Beca pulled away after awhile, rubbing at her tears, straightening her back.
"I'm okay," she said and it didn't take a rocket scientist to see that she was not. But Chloe could tell it was a safety mechanism for the younger woman who couldn't allow herself to fall apart. She nodded.
"Would you... show me how to play that song from earlier. I would like to re-learn it," Chloe said after a few moments she gave Beca to compose herself.
"Yeah, sure. Here... this is the beginning." Beca placed her hands on the keys and played the first few bars. She let Chloe repeat them - almost without mistake. They kept doing it and the smile and confidence slowly returned to Beca. Chloe was a quick study and before half and hour had passed, they played the song together in its entirety.

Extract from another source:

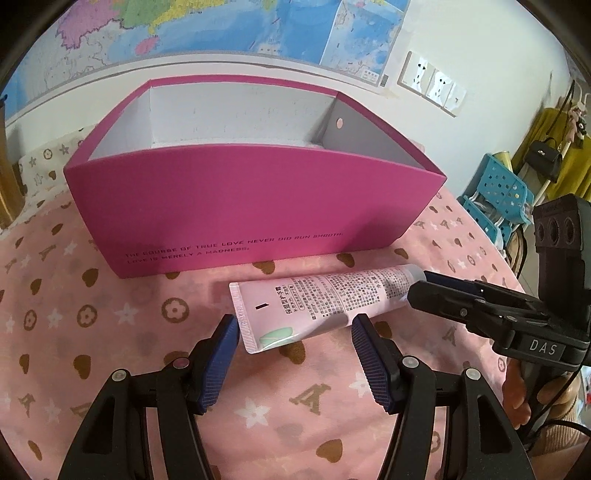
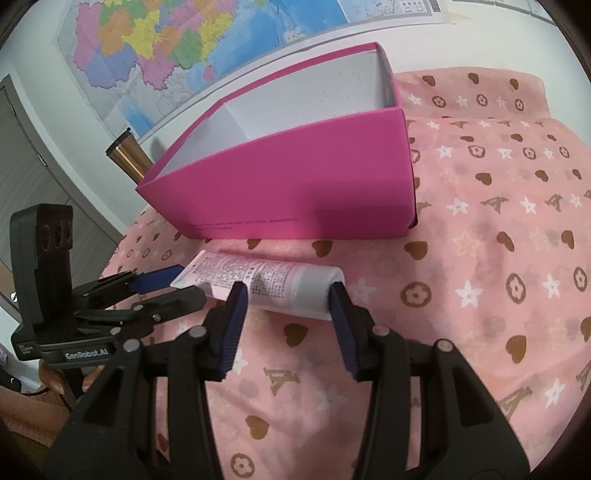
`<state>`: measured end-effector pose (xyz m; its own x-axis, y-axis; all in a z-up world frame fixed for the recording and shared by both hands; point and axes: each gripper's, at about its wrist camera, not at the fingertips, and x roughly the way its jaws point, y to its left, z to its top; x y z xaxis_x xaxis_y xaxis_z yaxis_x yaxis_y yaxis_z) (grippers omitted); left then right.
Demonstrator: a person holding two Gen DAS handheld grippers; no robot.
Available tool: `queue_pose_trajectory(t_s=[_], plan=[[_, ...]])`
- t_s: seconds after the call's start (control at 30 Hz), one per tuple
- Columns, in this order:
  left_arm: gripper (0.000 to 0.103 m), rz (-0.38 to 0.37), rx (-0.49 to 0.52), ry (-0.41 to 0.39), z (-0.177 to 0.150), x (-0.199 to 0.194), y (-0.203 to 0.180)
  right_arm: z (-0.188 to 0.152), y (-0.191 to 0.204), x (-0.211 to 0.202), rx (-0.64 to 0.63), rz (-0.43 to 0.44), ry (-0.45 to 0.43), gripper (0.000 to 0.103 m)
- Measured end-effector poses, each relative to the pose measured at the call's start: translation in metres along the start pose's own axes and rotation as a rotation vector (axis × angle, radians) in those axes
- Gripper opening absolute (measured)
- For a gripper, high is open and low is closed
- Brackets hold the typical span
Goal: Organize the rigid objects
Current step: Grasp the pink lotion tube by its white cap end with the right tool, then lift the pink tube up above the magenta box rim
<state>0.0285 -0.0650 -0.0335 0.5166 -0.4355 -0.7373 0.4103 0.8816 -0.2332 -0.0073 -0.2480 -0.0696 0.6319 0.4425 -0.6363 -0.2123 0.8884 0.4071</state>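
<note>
Left wrist view. A pink cloth [image 1: 110,332] printed with hearts, stars and flowers covers the worktop; a wall map [image 1: 221,26] and a row of sockets [image 1: 430,79] lie behind. One magenta box [image 1: 251,206], open-topped and seemingly empty, stands at the far side. One pink tube [image 1: 317,299] lies on the cloth just in front of the box, its crimped end toward the camera. The left tongs [image 1: 293,336] straddle this crimped end; the left pad looks to be touching the tube's edge, the right pad stands just off it, so a firm clamp cannot be told from this view. The right tongs [image 1: 421,286] reach in at the cap end.

Right wrist view. The same cloth [image 2: 498,258] and map [image 2: 166,48] appear, with one bronze cylinder [image 2: 127,158] behind the box [image 2: 295,192]. The right tongs [image 2: 288,306] flank the white cap [image 2: 317,291] of the tube [image 2: 258,280]; whether the pads press it cannot be told. The left tongs [image 2: 173,282] sit at the flat end.

Step in hand, as judged: grasping the tube for transfer into the box. Both pairs should close squarely on the tube, lift level, clear the near wall, then lower it inside.

Count: tubes, one; boxes, one; tongs, two pairs.
</note>
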Motion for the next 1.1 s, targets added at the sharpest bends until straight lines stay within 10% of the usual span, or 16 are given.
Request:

"You must have been quite the virtuoso. You play beautifully," Beca said.
"Thank you. I liked playing but I never loved it as much as singing," Chloe told her.
"I know the feeling."
They smiled at each other. Beca played a few bars of another melody with her left hand. It was a more cheerful song.
"You're really good, too." Chloe said.
"I pick it up easily but my fingerwork is that of a peasant," the younger woman admitted. Chloe laughed.
"A peasant?" Beca joined Chloe in her laughter.
"Yeah, well. I never had a kind of formal education. My instructor was my high school teacher. She was good but... well, she was a high school teacher." Chloe nodded. Her own teachers had been concert pianists.
Beca's hands stilled on the keys.
"You won't tell anyone... about my mom. Right?" She then asked, looking up at her friend with pleading eyes.
"Of course not."
"No one, not even Aubrey." Chloe shook her head.
"I won't tell, I promise. Not even Aubrey," the redhead swore. Beca nodded.
"Thank you."
They sat silent for a moment. Then they heard voices from outside and some of their friends entered the auditorium, chatting animatedly and chasing away the last remnants of Beca's shadowed life until she was singing and laughing once again. Chloe marvelled at her strength, admired her talent and vowed to herself that she would always be Beca's friend.